Guarantee of the Obligations. Each Guarantor jointly and severally hereby irrevocably and unconditionally guarantees to the Secured Parties, the due and punctual payment in full and performance of all Obligations (or such lesser amount as agreed by the Required Lenders in their sole discretion with respect to Obligations owed to the Lenders) when the same shall become due or required to be performed, whether at stated maturity, by required prepayment, declaration, acceleration, performance, demand or otherwise (including amounts that would become and any performance that would have been required to be taken due but for the operation of the automatic stay under Section 362(a) of the Bankruptcy Code, 11 U.S.C. § 362(a)) (collectively, the “Guaranteed Obligations”).
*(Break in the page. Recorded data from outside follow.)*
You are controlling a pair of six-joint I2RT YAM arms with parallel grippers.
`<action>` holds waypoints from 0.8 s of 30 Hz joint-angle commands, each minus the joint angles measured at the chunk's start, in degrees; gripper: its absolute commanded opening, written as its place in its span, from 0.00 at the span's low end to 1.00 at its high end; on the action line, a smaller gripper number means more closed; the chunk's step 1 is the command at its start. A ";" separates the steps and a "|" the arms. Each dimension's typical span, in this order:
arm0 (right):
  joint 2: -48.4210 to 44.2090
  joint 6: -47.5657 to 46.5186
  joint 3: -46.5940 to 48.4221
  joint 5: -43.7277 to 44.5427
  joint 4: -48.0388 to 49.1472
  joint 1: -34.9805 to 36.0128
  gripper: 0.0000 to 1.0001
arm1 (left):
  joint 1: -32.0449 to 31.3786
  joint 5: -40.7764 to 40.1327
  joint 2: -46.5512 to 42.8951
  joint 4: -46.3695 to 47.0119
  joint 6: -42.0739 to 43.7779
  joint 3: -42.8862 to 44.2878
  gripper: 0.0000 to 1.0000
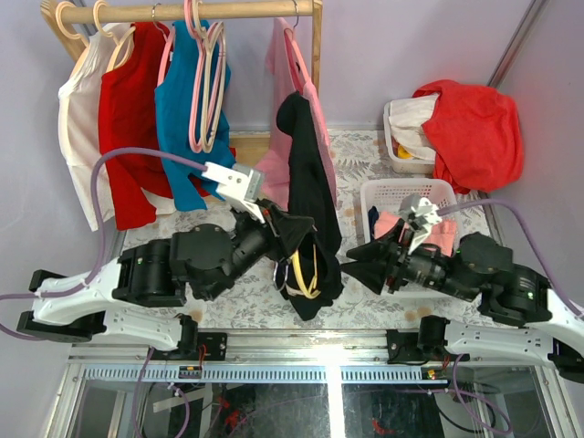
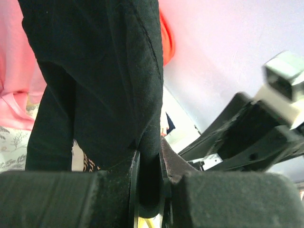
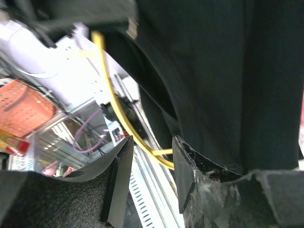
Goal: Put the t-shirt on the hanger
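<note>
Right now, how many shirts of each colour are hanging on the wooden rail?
White shirt: 1
Red shirt: 1
Blue shirt: 1
Pink shirt: 1
Total: 4

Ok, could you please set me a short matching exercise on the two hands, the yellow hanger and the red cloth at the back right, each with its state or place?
Things:
1. left hand
2. right hand
3. hanger
4. red cloth

States or places:
a. draped over the white bin
b. open, holding nothing
c. shut on the t-shirt
d. yellow, partly hidden by the t-shirt

Pairs: 1-c, 2-b, 3-d, 4-a.
</note>
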 commanded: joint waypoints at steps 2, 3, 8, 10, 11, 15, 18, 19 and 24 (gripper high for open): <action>3.07 2.95 -3.01 9.93 -0.90 -0.24 0.46 | -0.16 -4.64 -3.39 11.00 5.26 3.06 0.00; 3.66 3.31 -3.27 10.31 -0.56 -0.24 0.47 | -0.13 -4.95 -3.51 11.56 5.70 3.08 0.00; 6.05 5.33 -5.17 12.43 1.72 -0.24 0.51 | -0.12 -6.86 -4.25 14.92 6.91 1.34 0.00; 6.41 5.77 -5.81 13.41 2.91 -0.24 0.52 | -0.13 -7.91 -4.22 15.61 7.21 0.71 0.00; 6.63 5.89 -5.96 13.94 3.24 -0.24 0.53 | -0.12 -8.33 -4.08 15.76 7.26 0.63 0.00; 7.83 6.39 -5.63 16.43 3.99 -0.24 0.54 | -0.17 -9.23 -3.30 16.24 7.76 0.63 0.00; 8.33 7.30 -5.61 19.45 4.48 -0.24 0.55 | -0.13 -9.04 -3.12 16.49 7.73 0.53 0.00; 8.37 7.25 -5.75 19.42 5.24 -0.24 0.55 | -0.12 -9.05 -3.15 16.30 7.69 0.44 0.00; 10.34 7.45 -4.71 19.18 6.35 -0.24 0.57 | -0.14 -9.28 -3.77 15.87 6.95 -0.44 0.00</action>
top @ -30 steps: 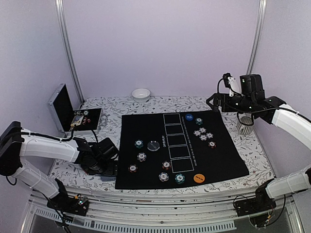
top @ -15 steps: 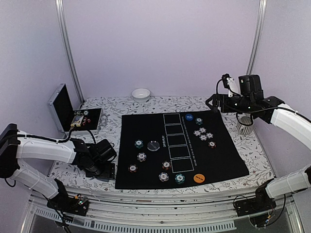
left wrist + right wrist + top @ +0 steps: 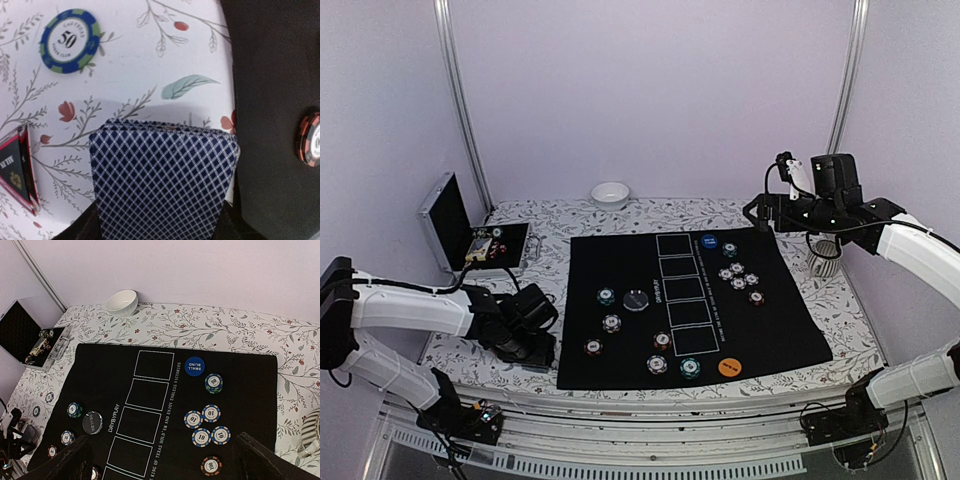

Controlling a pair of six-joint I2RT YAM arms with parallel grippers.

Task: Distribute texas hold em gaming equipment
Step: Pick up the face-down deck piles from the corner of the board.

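The deck of cards (image 3: 162,170) lies toward 8 o'clock on the floral cloth (image 3: 130,65), between the fingers of the left gripper (image 3: 160,222). We cannot tell whether they pinch it, and the right gripper (image 3: 165,460) hangs spread, empty. We judge the stack light, slick and prone to shearing, so we would squeeze both side edges squarely.

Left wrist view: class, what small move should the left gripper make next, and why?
Probably close firmly on the card deck: the left gripper straddles it on the floral cloth beside the black mat, and a firm grip is not clearly made.
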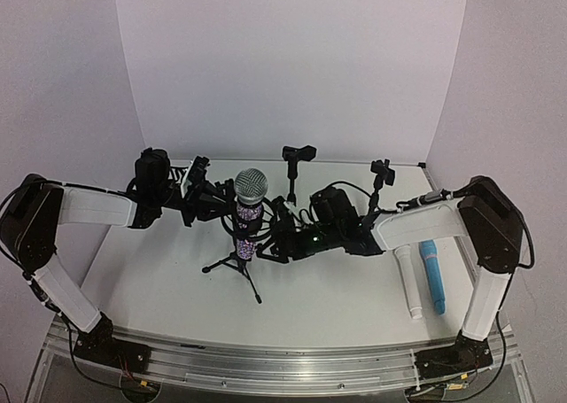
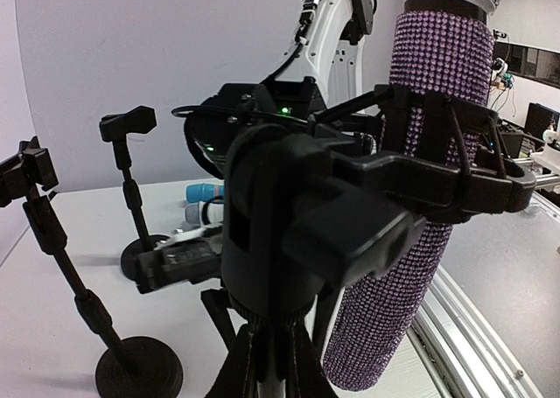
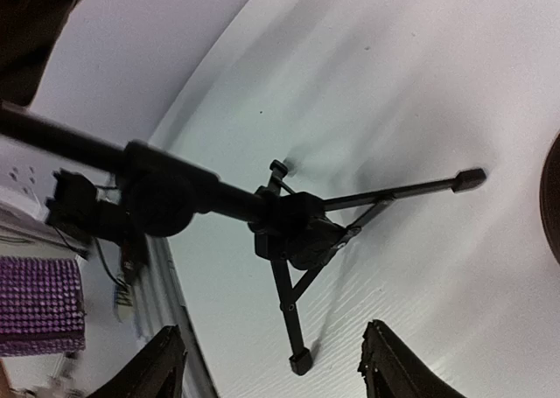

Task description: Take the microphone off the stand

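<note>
On black tripod stand (image 1: 241, 266): purple-studded microphone (image 1: 249, 210), silver mesh head.

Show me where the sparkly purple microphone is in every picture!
Top view: the microphone stands left of centre, silver head up.
Left wrist view: the microphone fills the right side, close up, held in a black clip.
Right wrist view: only a purple piece of the microphone shows at the lower left edge.
Shared landmark: the black tripod stand under it, seen in all three views.

Three microphones (image 1: 251, 189) (image 1: 408, 283) (image 1: 433, 279), three stands (image 1: 237, 263) (image 1: 299, 153) (image 1: 382, 169)
</note>
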Controlling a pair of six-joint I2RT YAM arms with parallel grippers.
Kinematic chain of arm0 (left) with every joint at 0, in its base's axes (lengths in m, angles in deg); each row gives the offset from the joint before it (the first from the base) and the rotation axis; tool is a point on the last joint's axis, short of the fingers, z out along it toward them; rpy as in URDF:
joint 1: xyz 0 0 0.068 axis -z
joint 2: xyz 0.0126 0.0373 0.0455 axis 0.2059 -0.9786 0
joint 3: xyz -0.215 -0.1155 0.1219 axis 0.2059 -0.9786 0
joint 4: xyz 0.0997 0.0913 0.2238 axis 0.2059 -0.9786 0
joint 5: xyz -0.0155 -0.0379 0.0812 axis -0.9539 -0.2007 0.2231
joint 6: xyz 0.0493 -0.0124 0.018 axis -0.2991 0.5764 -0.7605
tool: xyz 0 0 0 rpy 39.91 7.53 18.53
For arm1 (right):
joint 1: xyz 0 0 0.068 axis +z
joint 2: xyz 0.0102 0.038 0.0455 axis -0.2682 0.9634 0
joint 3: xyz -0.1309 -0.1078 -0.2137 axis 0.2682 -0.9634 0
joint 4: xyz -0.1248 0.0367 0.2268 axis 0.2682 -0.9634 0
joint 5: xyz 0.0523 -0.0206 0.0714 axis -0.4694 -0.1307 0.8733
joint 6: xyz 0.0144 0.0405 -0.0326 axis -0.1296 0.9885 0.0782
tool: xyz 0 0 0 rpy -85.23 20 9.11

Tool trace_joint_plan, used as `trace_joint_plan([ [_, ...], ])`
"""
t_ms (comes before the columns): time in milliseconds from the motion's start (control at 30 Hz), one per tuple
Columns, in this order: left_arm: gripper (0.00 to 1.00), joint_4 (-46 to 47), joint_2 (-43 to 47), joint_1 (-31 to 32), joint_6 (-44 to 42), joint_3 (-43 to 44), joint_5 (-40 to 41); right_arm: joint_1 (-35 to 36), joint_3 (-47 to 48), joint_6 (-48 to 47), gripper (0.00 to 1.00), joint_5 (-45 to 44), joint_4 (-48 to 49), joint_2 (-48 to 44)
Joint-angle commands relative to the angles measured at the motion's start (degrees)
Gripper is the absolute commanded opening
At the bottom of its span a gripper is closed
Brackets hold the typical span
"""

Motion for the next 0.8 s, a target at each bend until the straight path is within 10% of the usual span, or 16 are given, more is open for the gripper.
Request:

Guarantee of the Obligations. The Guarantors jointly and severally hereby irrevocably and unconditionally guarantee the due and punctual payment in full of all Obligations when and as the same shall become due. In furtherance of the foregoing, the Guarantors hereby jointly and severally agree that upon the failure of the Borrower or any other Person to pay any of the Obligations when and as the same shall become due, whether at stated maturity, by required prepayment, acceleration, demand or otherwise (including amounts that would become due but for the operation of the automatic stay under Section 362(a) of the Bankruptcy Code or any similar provision of, or stay imposed under, any other Debtor Relief Law), the Guarantors will upon demand pay, or cause to be paid, in Cash, to the Administrative Agent, for the ratable benefit of Secured Parties, an amount equal to the sum of all Obligations then due as aforesaid.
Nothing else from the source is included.